WHAT YOU WILL DO –
What lines of the listing include the string "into"? Show them all.
>>>
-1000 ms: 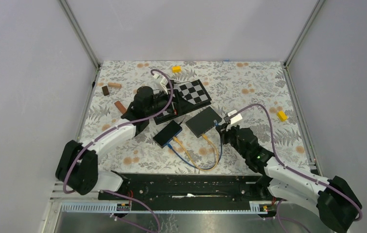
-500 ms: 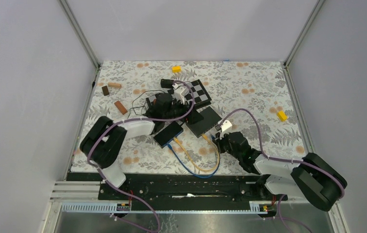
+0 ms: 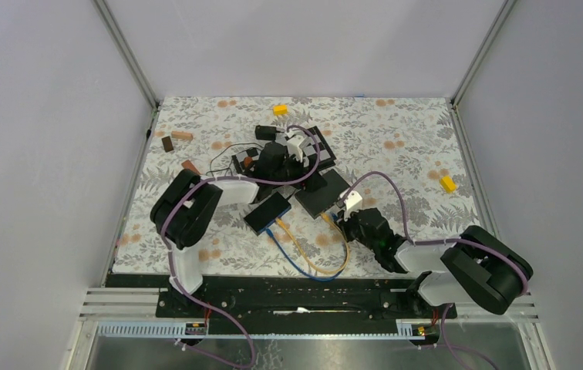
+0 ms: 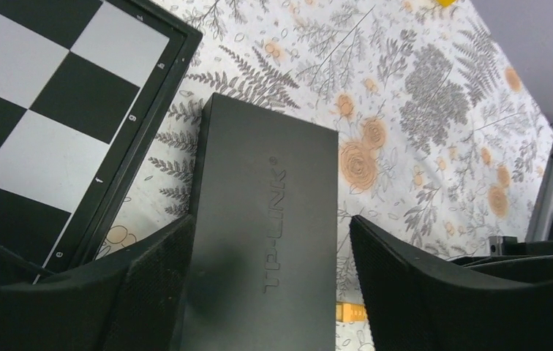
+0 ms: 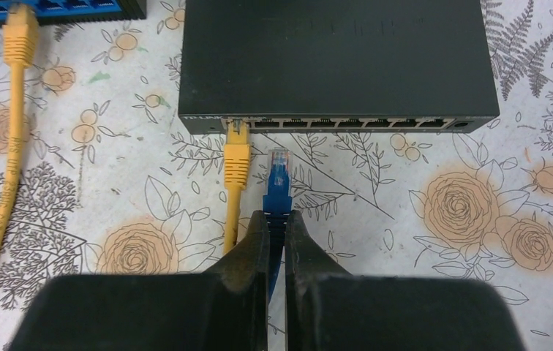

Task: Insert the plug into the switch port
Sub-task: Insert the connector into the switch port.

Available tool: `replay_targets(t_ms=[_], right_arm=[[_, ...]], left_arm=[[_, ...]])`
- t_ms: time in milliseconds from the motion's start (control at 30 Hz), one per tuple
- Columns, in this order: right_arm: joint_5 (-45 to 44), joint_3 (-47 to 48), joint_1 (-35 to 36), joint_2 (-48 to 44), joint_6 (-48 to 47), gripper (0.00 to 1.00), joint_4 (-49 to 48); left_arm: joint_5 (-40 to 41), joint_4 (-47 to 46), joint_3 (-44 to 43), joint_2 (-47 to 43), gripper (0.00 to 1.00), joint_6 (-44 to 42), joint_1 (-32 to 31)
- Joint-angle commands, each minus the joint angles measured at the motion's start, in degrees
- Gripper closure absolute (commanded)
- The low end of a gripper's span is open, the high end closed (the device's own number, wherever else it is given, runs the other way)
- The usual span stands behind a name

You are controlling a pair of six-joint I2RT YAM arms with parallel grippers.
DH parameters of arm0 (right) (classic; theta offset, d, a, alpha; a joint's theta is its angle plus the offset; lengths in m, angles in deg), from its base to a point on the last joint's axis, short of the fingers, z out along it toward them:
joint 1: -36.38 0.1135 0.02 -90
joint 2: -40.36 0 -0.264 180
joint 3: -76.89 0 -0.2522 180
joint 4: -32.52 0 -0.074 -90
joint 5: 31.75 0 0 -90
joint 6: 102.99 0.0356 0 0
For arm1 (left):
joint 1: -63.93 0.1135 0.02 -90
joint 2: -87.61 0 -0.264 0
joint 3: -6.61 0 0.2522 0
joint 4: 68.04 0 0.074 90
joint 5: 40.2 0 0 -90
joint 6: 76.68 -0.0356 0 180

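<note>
The black TP-Link switch (image 3: 323, 193) lies mid-table; it also shows in the left wrist view (image 4: 266, 219) and the right wrist view (image 5: 332, 58). My left gripper (image 4: 270, 241) is open and straddles the switch's far end, one finger on each side. My right gripper (image 5: 277, 223) is shut on the blue plug (image 5: 279, 183), gripping its boot. The plug tip points at the port row (image 5: 332, 123), a short gap before the second port from the left. A yellow plug (image 5: 235, 150) sits in the leftmost port. In the top view my right gripper (image 3: 348, 216) is just in front of the switch.
A second switch with a blue face (image 3: 267, 212) lies left of the first, with a yellow cable (image 5: 10, 110) in it. Yellow and blue cables loop in front (image 3: 311, 258). A chessboard (image 4: 39, 110) lies behind. Small yellow (image 3: 448, 183) and brown (image 3: 182, 136) blocks are scattered around.
My left arm has swung right from beside the chessboard to over the black switch. My right arm has drawn in leftward, keeping the blue plug in front of the ports.
</note>
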Motion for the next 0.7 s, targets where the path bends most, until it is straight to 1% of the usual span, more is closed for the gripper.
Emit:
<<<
SOLUTION TO THIS TASK –
Task: Insert the plug into the switch port
Sub-task: Insert the connector into the switch port.

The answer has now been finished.